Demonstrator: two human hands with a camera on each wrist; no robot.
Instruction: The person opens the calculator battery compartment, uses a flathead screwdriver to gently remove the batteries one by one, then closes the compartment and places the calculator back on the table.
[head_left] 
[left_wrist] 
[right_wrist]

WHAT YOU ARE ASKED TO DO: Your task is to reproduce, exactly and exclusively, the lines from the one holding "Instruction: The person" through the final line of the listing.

TASK RESULT:
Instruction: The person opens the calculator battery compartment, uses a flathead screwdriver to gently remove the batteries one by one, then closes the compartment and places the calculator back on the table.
[head_left] 
[left_wrist] 
[right_wrist]

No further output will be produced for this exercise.